▶ Exercise brief
Your copy should match the listing below word for word, with no images in it.

▶ Data shown

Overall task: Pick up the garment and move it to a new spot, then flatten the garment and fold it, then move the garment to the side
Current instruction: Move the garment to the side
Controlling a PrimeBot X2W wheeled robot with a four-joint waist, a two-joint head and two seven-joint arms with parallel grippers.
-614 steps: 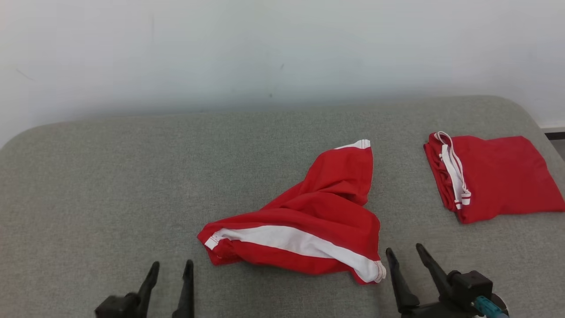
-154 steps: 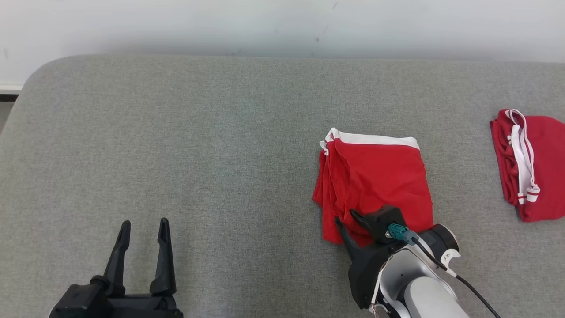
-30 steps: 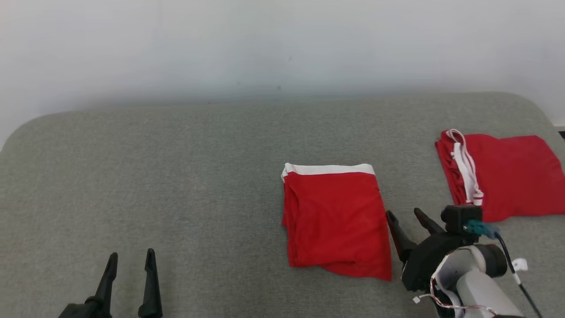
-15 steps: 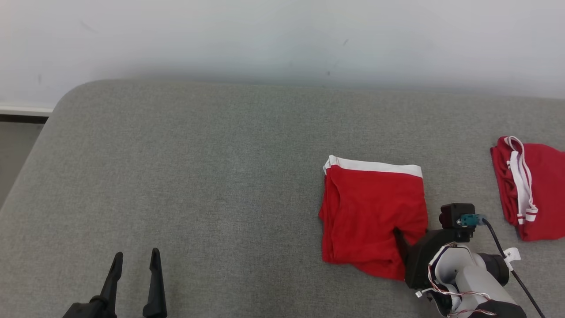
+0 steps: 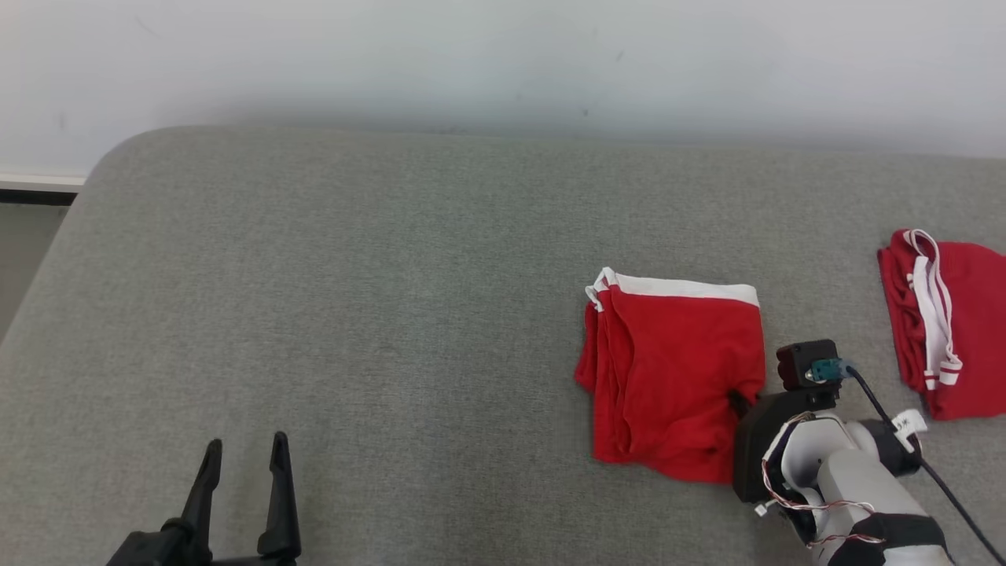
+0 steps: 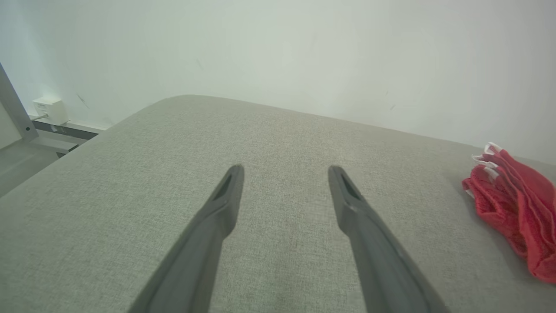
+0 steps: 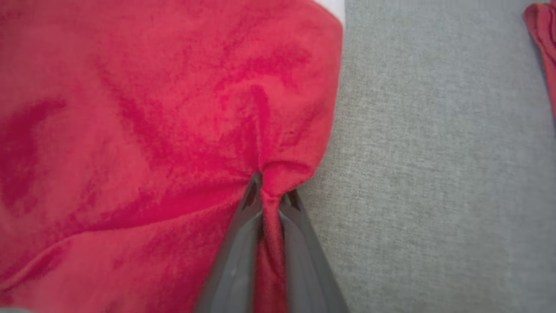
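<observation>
The garment (image 5: 676,377) is a folded red piece with a white band along its far edge, lying right of centre on the grey cushioned surface (image 5: 354,314). My right gripper (image 5: 739,402) sits at its right edge, shut on a pinched ridge of the red cloth; in the right wrist view the garment (image 7: 152,130) bunches up between the two dark fingertips of that gripper (image 7: 269,195). My left gripper (image 5: 242,456) rests open at the lower left, far from the cloth. In the left wrist view its gripper (image 6: 284,171) holds nothing and the garment (image 6: 517,208) lies at the right.
A second folded red garment (image 5: 951,314) with white straps lies at the far right edge. A pale wall (image 5: 503,55) runs behind the surface. The surface's rounded left corner (image 5: 102,165) drops to the floor, where a white box (image 6: 50,110) sits by the wall.
My right gripper has moved onto the garment's right edge and shut on a fold of cloth. The head camera has shifted, so the whole picture slid. The left gripper stays open.
</observation>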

▶ Exercise output
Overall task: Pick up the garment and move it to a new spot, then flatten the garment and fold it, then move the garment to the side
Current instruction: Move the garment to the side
Controlling a PrimeBot X2W wheeled robot with a four-joint waist, a two-joint head and two seven-joint arms with parallel grippers.
-614 steps: 
-154 steps: 
-30 steps: 
-15 steps: 
+0 steps: 
+0 steps: 
+0 steps: 
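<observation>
The garment (image 5: 676,377) is a folded red piece with a white band along its far edge, lying right of centre on the grey cushioned surface (image 5: 354,314). My right gripper (image 5: 739,402) sits at its right edge, shut on a pinched ridge of the red cloth; in the right wrist view the garment (image 7: 152,130) bunches up between the two dark fingertips of that gripper (image 7: 269,195). My left gripper (image 5: 242,456) rests open at the lower left, far from the cloth. In the left wrist view its gripper (image 6: 284,171) holds nothing and the garment (image 6: 517,208) lies at the right.
A second folded red garment (image 5: 951,314) with white straps lies at the far right edge. A pale wall (image 5: 503,55) runs behind the surface. The surface's rounded left corner (image 5: 102,165) drops to the floor, where a white box (image 6: 50,110) sits by the wall.
My right gripper has moved onto the garment's right edge and shut on a fold of cloth. The head camera has shifted, so the whole picture slid. The left gripper stays open.
</observation>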

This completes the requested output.